MDDの診断基準については、患者は少なくとも九つの症状のうち五つの症状を有していなければならず、五つの症状の一つとして少なくとも抑うつ気分や興味や喜びの喪失を有することが必要である。 他の症状は次のとおりです: 睡眠の変化(過眠症または不眠症)、無価値または過度または不適切な罪悪感、疲労またはエネルギーの喪失、思考または集中または優柔不断の能力の低下、体重または食欲の有意な変化、他の人が観察可能な精神運動の興奮または遅延、および死または自殺念慮の再発思考。

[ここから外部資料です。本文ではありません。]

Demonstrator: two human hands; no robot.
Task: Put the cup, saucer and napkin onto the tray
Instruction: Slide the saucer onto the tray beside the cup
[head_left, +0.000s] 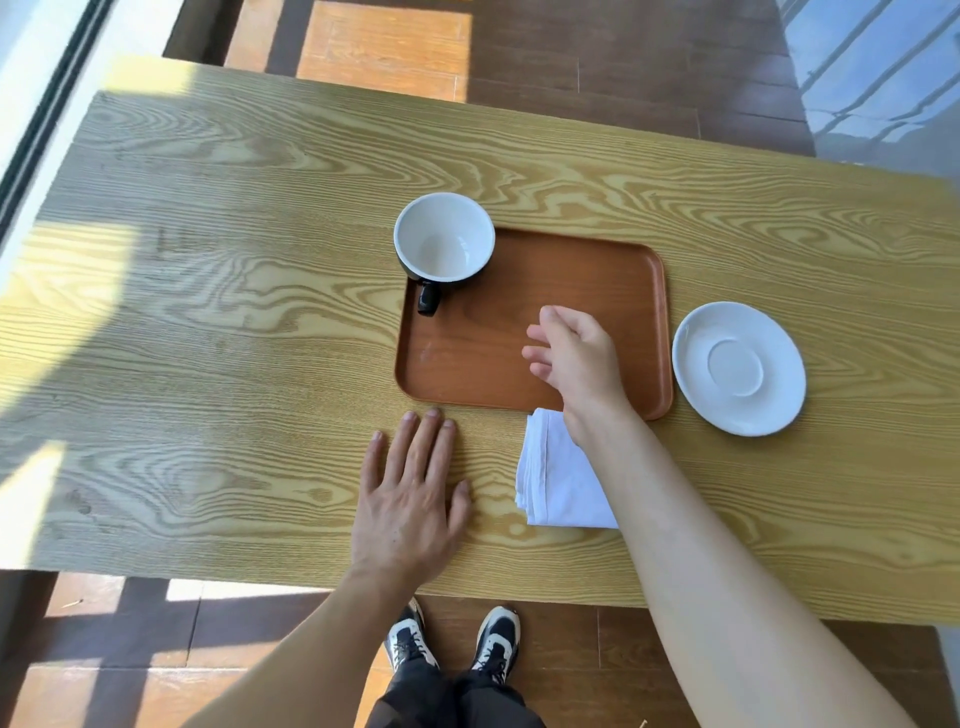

これらの症状は総称して基準Aとして知られており、DSM-IVからDSM-5に変更されていませんでした。 彼らはしばしば、睡眠、関心、罪悪感、エネルギー、集中力、食欲、精神運動、自殺念慮のために、頭字語”SIG E CAPS”によって記憶されています。

その他の基準には、臨床的に重大な苦痛または障害を引き起こしなければならない(基準B)、物質使用または他の病状に起因することはできない(基準C)、別の精神的健康状態によってよりよく説明することはできない(基準D)、患者は躁病または軽躁病のエピソードを経験してはならない(基準E)。2

DSM-IVには「死別除外」があり、愛する人を失ってから2ヶ月以内に症状が発生した場合、患者はうつ病と診断することができないと述べていました。 DSM-5では、この除外は除去され、医師は、単に調整反応とは対照的に、喪失後の悲しみのレベルがMDDの診断を正当化するのに十分重要であるかどうかを1

調整反応ではなく、うつ病の”公式”診断を決定する前に、文化的に適切な悲嘆の考慮と障害のレベルを考慮する必要があります。